# What does this kernel option mean (CONFIG_PCI_MSI)?

## mhodak

I am just updating my kernel (2.6.8-ck4) and came across the option I do not understand:

Message Signaled Interrupts (MSI and MSI-X)

Help text says:

 *Quote:*   

> 
> 
> This allows device drivers to enable MSI (Message Signaled              Interrupts).  Message Signaled Interrupts enable a device to            generate an interrupt using an inbound Memory Write on its              
> 
> PCI bus instead of asserting a device IRQ pin.
> ...

 

I am not a big hardware expert and do not understand the help message. 

So, I am wondering if this option is useful for typical PC hardware and if it improves system performance.

Anyone knows about this?

Thanks.

----------

## NeddySeagoon

mhodak,

It improves system performace on hardware that supports it. Especially in the shared IRQ environment of the PCI bus.

Some history. Originally microprocessors has at most, two interrupt lines NMI (Non Maskable Interupt) and IRQ (Interrupt Request).

NMI was only used for disasters like power loss occring and memory parity error. IRQ did everything eles.

In the XT and more so in the AT, The single processor IRQ signal was expanded by the use of one then two interrupt priority encoders. This allowed more more Interrrupts to be catered for quite effecently, since the CPU only had to read the priority encoder to determine the cause of the interrupt, then look up the number in a table to find the address of the service routine (The alternave was to poll a list of devices, which is slow in comparision)

At the same time mini and mainframe computers used a mechanisim of storing the address of the interrupt service routine on each interrupting device. The device then put this address on the bus as part of the IRQ acknowedge cycle and the CPU went straight to the service routine.

With PCI shared interrups we are back to a mix of the look up table and polling, since each device that is sharing must be polled until one of them 'owns up' as being a source of the IRQ.

The MSI mechanism is a way of having the PCI device provide the address of its interrupt service routine during the IRQ acknowedge cycle to cut out the look up table and polling.

Its a Good Thing(tm) say yes.

----------

## mhodak

Thanks for great and detailed answer.

SInce you seem to know quite a lot about things like this, here are 2 other kernel processor options that I am not sure whether tehy are useful or not:

1. /dev/cpu/*/msr - Model-specific register support

 *Quote:*   

> 
> 
> CONFIG_X86_MSR:
> 
> This device gives privileged processes access to the x86
> ...

 

and 2 /dev/cpu/*/cpuid - CPU information support

 *Quote:*   

> 
> 
> CONFIG_X86_CPUID:
> 
> This device gives processes access to the x86 CPUID instruction to be executed on a specific processor.  It is a character device with major 203 and minors 0 to 31 for /dev/cpu/0/cpuid to  
> ...

 

Thanks

----------

## NeddySeagoon

mhodak,

They are both useful. The CPUID instruction is used by some programs (not so much in Gentoo) to do on they fly optimiisation.
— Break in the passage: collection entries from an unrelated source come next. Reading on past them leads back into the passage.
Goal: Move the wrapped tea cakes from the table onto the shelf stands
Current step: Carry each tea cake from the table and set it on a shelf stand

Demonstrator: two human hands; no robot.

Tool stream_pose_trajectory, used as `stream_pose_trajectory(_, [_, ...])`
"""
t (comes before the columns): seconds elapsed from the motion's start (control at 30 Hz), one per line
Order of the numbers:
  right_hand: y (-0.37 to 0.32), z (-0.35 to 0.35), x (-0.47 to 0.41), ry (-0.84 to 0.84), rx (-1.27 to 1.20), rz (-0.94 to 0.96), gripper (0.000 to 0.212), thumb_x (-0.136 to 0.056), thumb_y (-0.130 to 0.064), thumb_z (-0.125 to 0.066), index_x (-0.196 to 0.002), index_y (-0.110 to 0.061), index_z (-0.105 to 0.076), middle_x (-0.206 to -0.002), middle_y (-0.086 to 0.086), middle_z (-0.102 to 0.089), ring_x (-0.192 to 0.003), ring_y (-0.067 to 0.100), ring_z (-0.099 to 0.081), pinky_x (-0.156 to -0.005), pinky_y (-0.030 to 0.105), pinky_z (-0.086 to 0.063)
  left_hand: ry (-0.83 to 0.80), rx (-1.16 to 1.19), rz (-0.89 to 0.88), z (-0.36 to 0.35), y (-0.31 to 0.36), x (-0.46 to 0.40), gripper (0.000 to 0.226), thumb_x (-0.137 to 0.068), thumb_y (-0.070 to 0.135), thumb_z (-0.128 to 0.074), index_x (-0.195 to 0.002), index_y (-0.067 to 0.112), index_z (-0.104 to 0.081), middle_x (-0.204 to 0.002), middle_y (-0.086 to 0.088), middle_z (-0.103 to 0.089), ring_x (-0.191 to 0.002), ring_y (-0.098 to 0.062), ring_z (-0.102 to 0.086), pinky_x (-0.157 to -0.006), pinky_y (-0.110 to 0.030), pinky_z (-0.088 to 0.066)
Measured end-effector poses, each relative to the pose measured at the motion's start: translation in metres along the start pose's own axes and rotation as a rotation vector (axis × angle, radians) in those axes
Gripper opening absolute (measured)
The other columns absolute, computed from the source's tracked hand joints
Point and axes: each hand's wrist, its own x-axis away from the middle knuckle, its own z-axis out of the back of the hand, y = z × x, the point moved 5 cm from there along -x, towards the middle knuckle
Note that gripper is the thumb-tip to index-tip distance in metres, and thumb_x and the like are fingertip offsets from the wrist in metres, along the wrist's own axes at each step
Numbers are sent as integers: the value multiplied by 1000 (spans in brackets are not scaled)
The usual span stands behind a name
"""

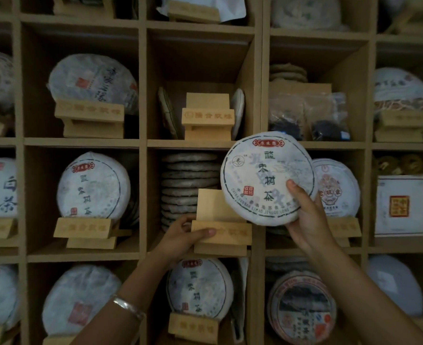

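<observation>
While the left hand (pixel 184 234) curls round the side of an empty wooden stand (pixel 220 231), thumb laid across its front lip, the right hand (pixel 307 221) grips a wrapped tea cake (pixel 267 176) by its lower right edge, thumb on the face, fingers hidden behind. A silver bangle (pixel 128 307) sits on the left wrist. That cake is up in the air, face-on, just above and right of the stand, not seated on it: a flat round disc in thin, creased white paper, with a red cartouche at the top, a small green round logo at upper left, a column of big dark characters down the middle, a red seal at lower left, and a dashed ring with Latin lettering along the bottom that starts "CHINA YUNNAN"; the rest is too blurred to read. The stand is pale blond wood, stepped, with characters stamped into its front bar, illegible here. Behind it in the same cubby, a stack of bare brown cakes (pixel 189 185), rough-edged. Farther back, the wooden grid shelf (pixel 257 95): a matching-label cake on its stand (pixel 93 186) one cubby left, another below (pixel 200 287), and a second empty stand (pixel 208 115) in the cubby above.
</observation>
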Motion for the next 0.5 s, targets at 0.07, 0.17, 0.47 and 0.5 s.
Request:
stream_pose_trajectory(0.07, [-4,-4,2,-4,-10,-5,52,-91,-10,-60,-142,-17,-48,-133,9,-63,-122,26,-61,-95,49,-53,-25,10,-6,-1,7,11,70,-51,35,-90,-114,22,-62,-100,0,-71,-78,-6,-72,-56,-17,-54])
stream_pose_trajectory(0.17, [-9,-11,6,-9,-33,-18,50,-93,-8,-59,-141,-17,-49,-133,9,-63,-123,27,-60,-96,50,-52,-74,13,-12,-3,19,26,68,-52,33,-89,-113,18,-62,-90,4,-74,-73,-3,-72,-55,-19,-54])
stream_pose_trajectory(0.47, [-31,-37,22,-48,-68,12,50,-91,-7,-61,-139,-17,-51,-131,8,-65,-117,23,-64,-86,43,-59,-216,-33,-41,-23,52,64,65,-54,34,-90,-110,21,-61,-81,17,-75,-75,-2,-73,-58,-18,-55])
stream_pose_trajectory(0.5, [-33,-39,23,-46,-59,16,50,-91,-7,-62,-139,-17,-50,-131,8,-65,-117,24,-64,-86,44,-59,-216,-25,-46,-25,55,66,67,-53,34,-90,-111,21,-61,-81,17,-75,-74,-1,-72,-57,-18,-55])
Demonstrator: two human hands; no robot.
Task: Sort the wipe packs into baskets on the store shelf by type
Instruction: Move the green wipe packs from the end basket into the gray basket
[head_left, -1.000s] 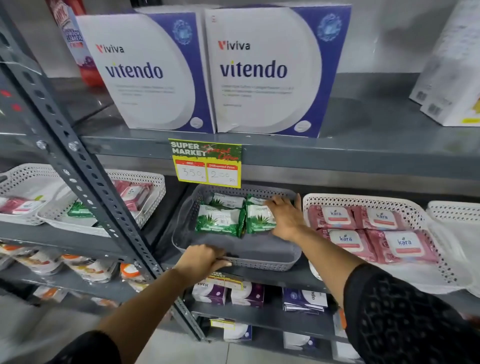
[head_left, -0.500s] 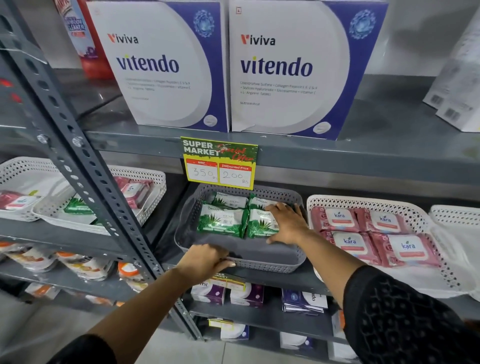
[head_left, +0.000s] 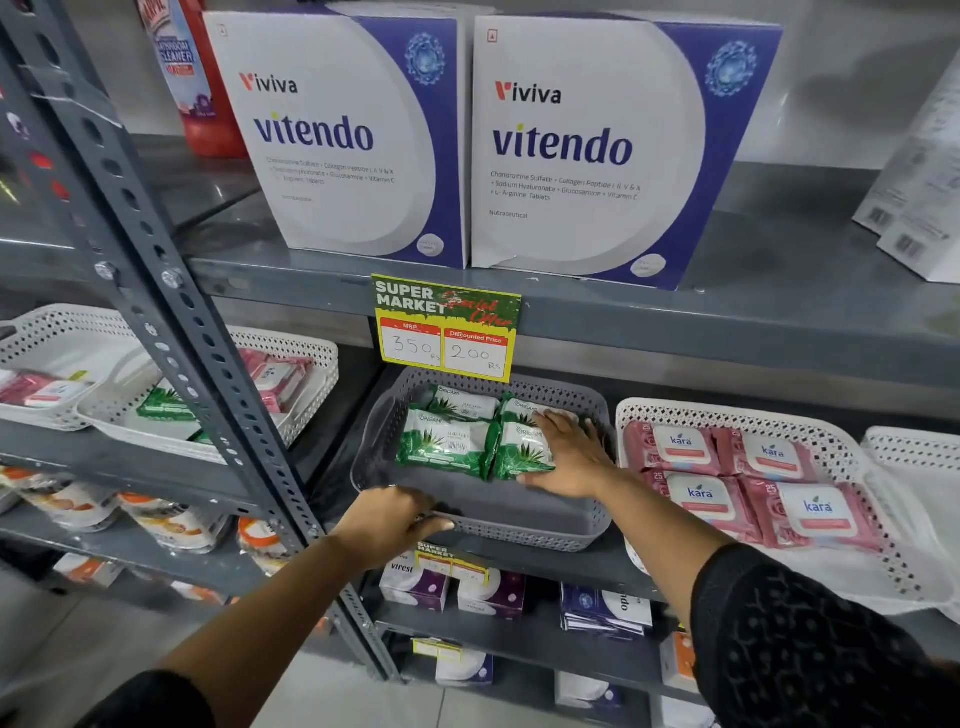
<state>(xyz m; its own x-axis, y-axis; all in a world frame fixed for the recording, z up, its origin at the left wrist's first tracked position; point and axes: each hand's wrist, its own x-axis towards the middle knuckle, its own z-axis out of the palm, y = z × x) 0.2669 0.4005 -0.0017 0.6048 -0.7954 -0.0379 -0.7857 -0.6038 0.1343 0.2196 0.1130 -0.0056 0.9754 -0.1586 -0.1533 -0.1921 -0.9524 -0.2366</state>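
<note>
Centre of the frame, on the middle shelf (head_left: 675, 332): a grey basket (head_left: 519, 525) with perforated walls, holding four green wipe packs (head_left: 447, 441) in two rows against its back wall, front half of the floor bare. Left hand (head_left: 387, 525) curled closed over the basket's front-left rim, fingers wrapped along the edge. Right hand (head_left: 571, 452) laid flat and open, palm down, on the front-right green pack, fingers spread toward the back row, nothing gripped. Just right of the grey basket, nearly touching, a white basket (head_left: 727, 415) with four pink wipe packs (head_left: 727, 499) marked "kara", two by two, lying face up. At the far right edge, another white basket (head_left: 914, 447), contents hidden by glare. Left of the frame, behind the slanted perforated grey upright (head_left: 171, 332), a white basket (head_left: 306, 358) with green and pink packs mixed together, and another white basket (head_left: 47, 332) beside it at the edge with a pink pack. Above the grey basket, hanging from the upper shelf's lip, a yellow price tag (head_left: 447, 327) reading 350 and 200. On the upper shelf, two white-and-blue "vitendo" boxes (head_left: 597, 145) side by side. Lower in the frame, small purple-and-white boxes (head_left: 415, 584) on the shelf beneath.
</note>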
They get compiled with different code segments for diferent CPUs and picj the fasted one at run time based on the CPUID. 

However, CPUID is a priviledge instruction so user space programs may not execute it. The kernel makes the result avaibale to use  space. This is what populates /proc/cpuinfo

MSRs are similar. Again they can only be manipulated with instructions than can only be executed by the kerenl. e.g. the timestamp counter is one such regester on some CPUs.

----------

## Safrax

Neddy, what hardware supports MSI?  Would say my Dell Inspiron 8200 or my nforce2 based athlon xp desktop support such things?

----------

## NeddySeagoon

Safrax,

All motherboards do, its drivers and PCI cards that may not. If you turn it on, it will be used where possible. The system will fall back to the old ways if it has to.

It can only work with PCI devices. ISA devices have never been able to work this way. PCI devices includes things built onto the motherboard on the PCI bus, not just plugged into slots.

----------

## mhodak

Neddy,

is it OK to select MSR and CPUID as modules, will the kernel load them automatically if needed? 

KMOD and hotplug are on.

Thanks

----------

## NeddySeagoon

mhodak,

I'm not sure how devfs handles that but I suspect that if you want them as modules, yo will need to manage the loading and unloading yourself

----------

## mhodak

Ome more question: Schedules

In 2.6 kernel several schedulers are available. Is there any point in compiling all of them in, if I just want to use defualt one, I do not want to switch schedulers while my sytsem runs? I believe that default scheduler for ck kernel is CFQ, I am OK with that and do not want to switch to different one. SO basically, is there any point for me in compiling support for other schedulers?

Thanks

----------

## NeddySeagoon

mhodak,

No point at all if you will never use them

----------